Oral Argument Before the Hawaii Supreme Court–SCAP-15-912
No. SCAP-15-0000912, Thursday, December 15, 2016, 8:45 a.m.
LAURA GABRIEL, Petitioner/Plaintiff-Appellant/Cross-Appellee, vs. ISLAND PACIFIC ACADEMY, INC., a domestic nonprofit corporation, Respondent/Defendant-Appellee/Cross-Appellant; and JOHN DOES 1-10; JANE DOES 1-10; DOE CORPORATIONS 1-10; DOE PARTNERSHIPS 1-10; DOE UNINCORPORATED ORGANIZATIONS 1-10, and DOE GOVERNMENTAL AGENCIES 1-10, Defendants.
The above-captioned case has been set for argument on the merits at:
Supreme Court Courtroom
Ali`iolani Hale, 2nd Floor
417 South King Street
Honolulu, HI 96813
Attorneys for Petitioner:
Elizabeth Jubin Fujiwara and Joseph T. Rosenbaum
Attorneys for Respondent:
Jeffrey S. Harris and John S. Mackey
NOTE: Order granting Application for Transfer, filed 07/21/16.
COURT: MER, CJ; PAN, SSM, RWP, and MDW, JJ.
Former Island Pacific Academy (“IPA”) teacher Laura Gabriel filed suit against IPA. She alleged that IPA retaliated against her (for complaining of sexual harassment by her students) by declining to renew her employment contract for the 2014-2015 school year. An arbitration provision within the employment contract required the parties to submit disputes to an arbitrator “selected in accordance with the standard procedures of Dispute Prevention Hawaii.” The standard procedures of Dispute Prevention Hawaii require both parties to pay half of the deposit. IPA moved to compel arbitration. The Circuit Court of the First Circuit granted IPA’s motion, but it concluded that the requirement that each party pay half the deposit was substantively unconscionable, finding that Gabriel would have to pay over $10,000.00 to arbitrate her claim. The Circuit Court therefore conditioned arbitration upon IPA’s paying all fees and costs of the arbitration.
Gabriel appealed, arguing that the 2014-2015 employment contract was not entered into, as no consideration was given for it; therefore, IPA could not seek to enforce the arbitration provision contained therein. Assuming the arbitration provision governed the parties’ dispute, Gabriel nonetheless argued that its requirement that she split the cost of arbitration was procedurally and substantively unconscionable, and that the Circuit Court should have denied the motion to compel arbitration on that basis. She contends that the Circuit Court’s decision to compel arbitration conditioned upon IPA’s paying the arbitration costs was error, as the Circuit Court’s solution was to improperly rewrite the arbitration clause.
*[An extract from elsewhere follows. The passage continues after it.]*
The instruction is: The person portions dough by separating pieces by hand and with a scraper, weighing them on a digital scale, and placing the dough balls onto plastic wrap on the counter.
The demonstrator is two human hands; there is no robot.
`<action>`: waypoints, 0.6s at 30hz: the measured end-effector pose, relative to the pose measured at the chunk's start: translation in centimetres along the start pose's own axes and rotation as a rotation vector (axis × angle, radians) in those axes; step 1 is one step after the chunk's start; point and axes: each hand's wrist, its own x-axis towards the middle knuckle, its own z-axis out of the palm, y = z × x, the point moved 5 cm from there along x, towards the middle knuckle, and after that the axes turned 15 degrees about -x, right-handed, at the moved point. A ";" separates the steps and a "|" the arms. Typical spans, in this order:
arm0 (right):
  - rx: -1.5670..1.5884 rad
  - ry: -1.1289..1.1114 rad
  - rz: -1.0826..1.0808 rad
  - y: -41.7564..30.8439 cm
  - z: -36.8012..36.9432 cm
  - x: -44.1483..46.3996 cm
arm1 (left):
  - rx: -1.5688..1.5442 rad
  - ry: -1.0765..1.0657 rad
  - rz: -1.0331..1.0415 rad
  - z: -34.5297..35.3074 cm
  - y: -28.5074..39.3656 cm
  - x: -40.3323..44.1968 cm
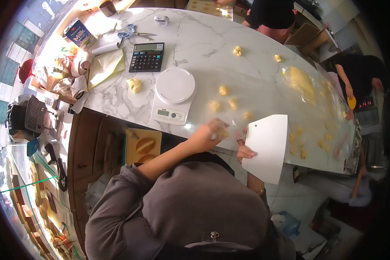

IPA cross-appealed the Circuit Court’s order granting its motion to compel arbitration. It argued that the Circuit Court should not have ordered it to pay all arbitration costs, because Gabriel had not carried her burden of proving what the arbitration costs would be, or that she was unable to pay such costs. IPA also asserted that the Circuit Court erred in denying its request for attorney’s fees and costs associated with bringing its motion to compel arbitration, because Gabriel’s arguments in opposition to the motion were frivolous.
This court accepted a transfer of this case from the Intermediate Court of Appeals.